Konsultasi penyusunan perpres
Arsul mengatakan, penyusunan isi Perpres terkait pelibatan TNI memang menjadi kewenangan dari pemerintah. Meski demikian pemerintah wajib berkonsultasi dengan DPR sebelum penerbitan perpres.
Konsultasi tersebut menjadi ranah Komisi I yang membidangi masalah pertahanan dan Komisi III terkait bidang hukum.
Ketentuan mengenai rapat konsultasi tercantum dalam penjelasan Pasal 43I UU Antiterorisme.
Arsul menjelaskan, terkait penyusunan perpres, DPR memiliki kewajiban untuk memastikan subtansi perpres tidak keluar dari ketentuan yang diatur dalam Undang-Undang Nomor 34 Tahun 2004 tentang TNI dan Undang-Undang Nomor 3 Tahun 2002 tentang Pertahanan Negara.
Selain itu, sesuai UU TNI, pengerahan kekuatan militer untuk melakukan operasi militer selain perang (OMSP) harus berdasarkan keputusan politik negara atau antara presiden dan DPR.
Oleh sebab itu, Arsul berpendapat bahwa rapat konsultasi bersifat mengikat.

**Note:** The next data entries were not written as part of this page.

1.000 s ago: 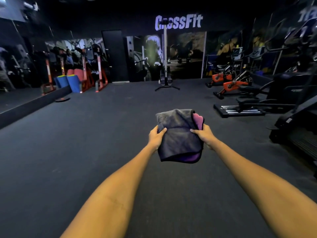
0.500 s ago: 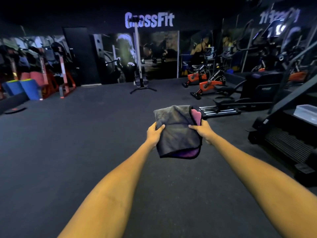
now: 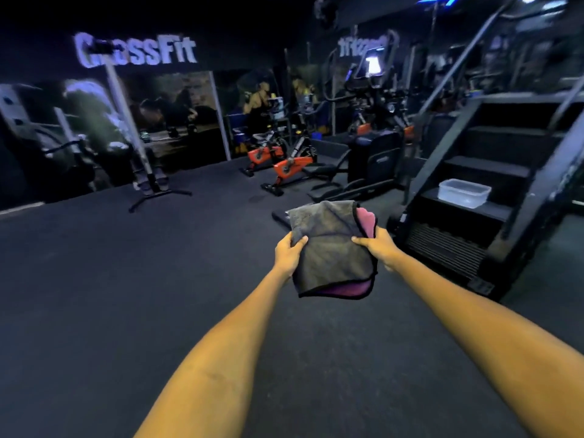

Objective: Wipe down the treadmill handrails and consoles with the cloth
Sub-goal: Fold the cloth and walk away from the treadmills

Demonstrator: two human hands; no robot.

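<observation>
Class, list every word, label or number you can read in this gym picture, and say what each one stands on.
"CrossFit": lit sign high on the dark back wall, smeared by motion but legible.
Second lit sign on the wall to the right: too blurred to read.
Bright console screen on a machine: no legible text.
Cloth, clear plastic tub, orange bikes: no legible print.

Both bare forearms extended forward, roughly parallel. Left hand (image 3: 289, 252) pinches left edge of folded grey-and-pink microfibre cloth (image 3: 331, 251); right hand (image 3: 377, 248) pinches right edge, thumbs on top.
</observation>
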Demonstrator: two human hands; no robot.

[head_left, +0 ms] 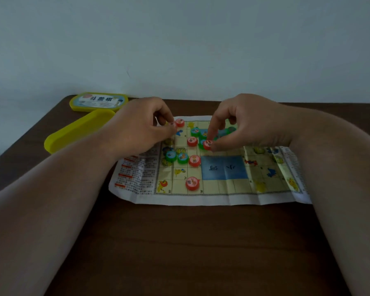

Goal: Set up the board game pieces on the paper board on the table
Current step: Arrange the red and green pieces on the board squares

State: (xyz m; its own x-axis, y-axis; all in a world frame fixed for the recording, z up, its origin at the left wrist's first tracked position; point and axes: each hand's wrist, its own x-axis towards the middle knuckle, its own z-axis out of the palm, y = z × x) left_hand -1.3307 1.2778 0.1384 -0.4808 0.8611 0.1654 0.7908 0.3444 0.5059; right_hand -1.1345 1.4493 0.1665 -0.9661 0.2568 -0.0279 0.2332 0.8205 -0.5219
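I see a dark brown table [179, 242] against a pale wall [179, 39]. The paper board [222, 189] lies creased on it. At far left lie a yellow box [73, 133] and its lid [98, 101]. My left hand [141, 127] pinches a red piece [173, 124]; my right hand [241, 122] pinches another red piece [208, 144].

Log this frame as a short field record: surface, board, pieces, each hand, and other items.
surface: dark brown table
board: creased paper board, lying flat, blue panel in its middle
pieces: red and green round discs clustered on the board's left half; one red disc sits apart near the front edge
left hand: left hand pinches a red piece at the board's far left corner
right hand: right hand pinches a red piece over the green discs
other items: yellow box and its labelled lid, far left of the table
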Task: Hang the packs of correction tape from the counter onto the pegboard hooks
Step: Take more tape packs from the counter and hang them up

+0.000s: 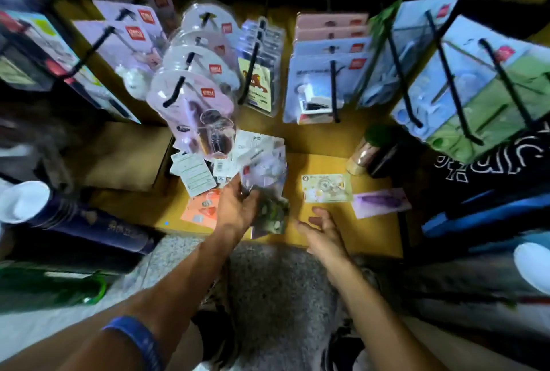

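The left hand [235,207] curls its fingers around a blurred pack [272,210] above the counter [372,231]. The right hand [323,232] hovers beside it, fingers spread and holding nothing. More packs [208,171] lie heaped just beyond, below the hooks [250,73].

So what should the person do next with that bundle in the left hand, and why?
Probably lift the bundle of packs toward a pegboard hook. The left hand already grips several blurred packs above the counter, while the right hand hovers open, holding nothing, beside them. It looks free to pull one pack off and thread it on, though the blur hides which pack.
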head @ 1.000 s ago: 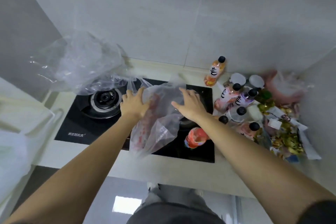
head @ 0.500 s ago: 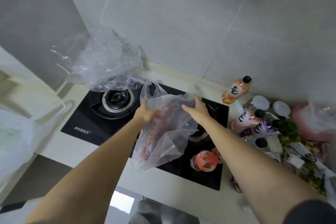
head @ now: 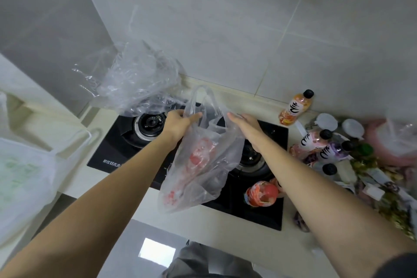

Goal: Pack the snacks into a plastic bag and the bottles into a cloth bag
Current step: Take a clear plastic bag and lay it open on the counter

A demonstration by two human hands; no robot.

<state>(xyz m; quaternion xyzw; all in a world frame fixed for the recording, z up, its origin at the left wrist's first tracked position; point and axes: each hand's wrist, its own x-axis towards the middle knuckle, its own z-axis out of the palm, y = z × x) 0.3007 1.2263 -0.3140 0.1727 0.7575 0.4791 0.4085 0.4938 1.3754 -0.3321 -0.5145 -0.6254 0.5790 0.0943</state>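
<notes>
Film as thin as this plastic bag (head: 198, 160), lifted over the stove (head: 112, 153) with red snack packets sagging in its bottom, looks light, limp and slippery. The left hand (head: 178, 123) pinches one handle loop, the sensible hold, while the right hand (head: 244, 125) lies flat-fingered against the far rim, gripping nothing. Bottles (head: 316, 142) stand on the counter to the right, unpacked.

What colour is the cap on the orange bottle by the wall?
Black. The orange bottle's cap shows clearly in the head view.
</notes>
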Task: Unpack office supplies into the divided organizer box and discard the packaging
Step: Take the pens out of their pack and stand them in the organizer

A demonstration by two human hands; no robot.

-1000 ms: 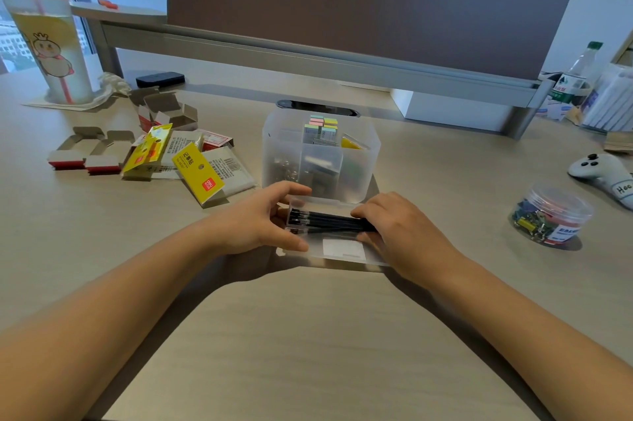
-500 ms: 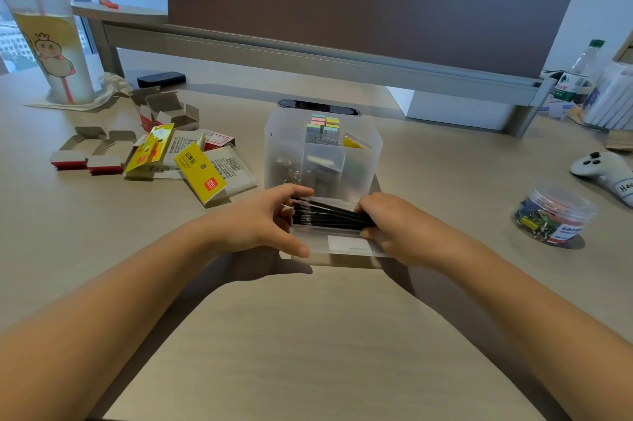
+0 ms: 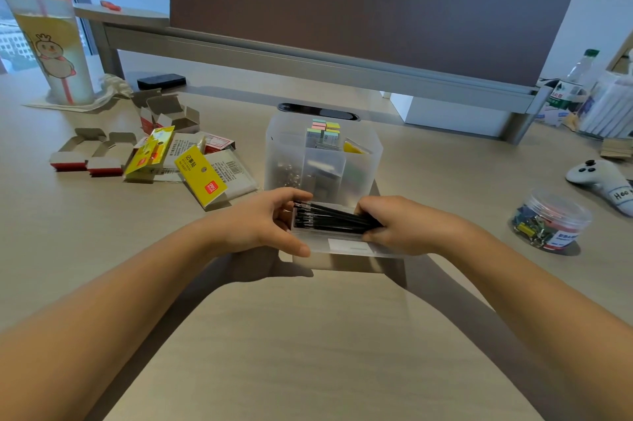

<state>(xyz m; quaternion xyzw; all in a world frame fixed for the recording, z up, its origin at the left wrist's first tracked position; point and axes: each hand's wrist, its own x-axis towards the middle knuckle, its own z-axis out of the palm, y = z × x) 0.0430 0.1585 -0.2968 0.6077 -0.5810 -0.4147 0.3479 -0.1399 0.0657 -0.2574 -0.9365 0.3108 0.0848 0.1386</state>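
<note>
Black pen refills (image 3: 334,219), a whole bundle, sit in my right hand (image 3: 399,227), fingers curled round their right end. My left hand (image 3: 265,220) grips the left end of the clear case (image 3: 342,244) they lie in, thumb along its front edge. Both hover just in front of the frosted organizer box (image 3: 323,160) at mid-desk, which holds pastel sticky notes (image 3: 324,128) in a back compartment and metal clips in the left one. Off toward the left edge of the desk (image 3: 308,335) I see torn yellow packaging (image 3: 200,175) and flattened cartons. A round tub of coloured clips (image 3: 549,225) stands near the right edge.
</note>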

"Menurut saya mengikat karena kalau Perpresnya tidak disetujui DPR masih berlaku ketentuan dalam Pasal 7 ayat 3 UU TNI jo. UU Pertahanan Negara di mana keputusan politik negara oleh Presiden untuk melibatkan TNI itu harus dikonsultasikan dengan DPR, baik sebelumnya atau dalam jangka waktu tiga hari setelah pelibatan," tuturnya.
Selain itu, kata Arsul, tujuan dari konsultasi tersebut agar presiden tidak perlu meminta persetujuan DPR tiap kali akan melibatkan TNI dalam penanggulangan terorisme.
"Sepanjang pelibatannya dalam koridor yang diatur Perpres yang sudah dikonsultasikan tersebut," kata Arsul.
Pemerintah diminta hati-hati
Rencana pelibatan TNI dalam mengatasi terorisme juga mendapat tanggapam dari kalangan masyarakat sipil.
Pemerintah diminta hati-hati saat merumuskan perpres yang akan menjadi aturan pelaksana UU Antiterorisme.
Koordinator Program Persatuan Bantuan Hukum Indonesia (PBHI) Julius Ibrani menilai pasal pelibatan TNI dalam UU Antiterorisme berpotensi menggeser kebijakan penanganan terorisme menjadi eksesif dan keluar dari koridor penegakan hukum (criminal justice system).
"Untuk itu, pemerintah perlu hati-hati dan cermat dalam merumuskan tentang pelibatan TNI dalam perpres sebagai aturan pelaksana ini nantinya," ujar Julius saat dihubungi, Minggu (27/5/2018).
Baca juga: Susun Perpres Pelibatan TNI Atasi Terorisme, Pemerintah Harus Konsultasi dengan DPR
Menurut Julius, pemerintah harus memastikan implementasi penanganan terorisme tetap berada dalam koridor penegakan hukum.
Dengan demikian pemerintah tetap menjadikan prinsip hak asasi manusia (HAM) sebagai dasar penanganan terorisme.
"Negara tidak hanya mempunyai hak tetapi juga harus sangat berhati-hati untuk memastikan bahwa tindakan-tindakan melawan terorisme tidak berubah menjadi tindakan-tindakan untuk menutupi, atau membenarkan pelanggaran HAM," tuturnya.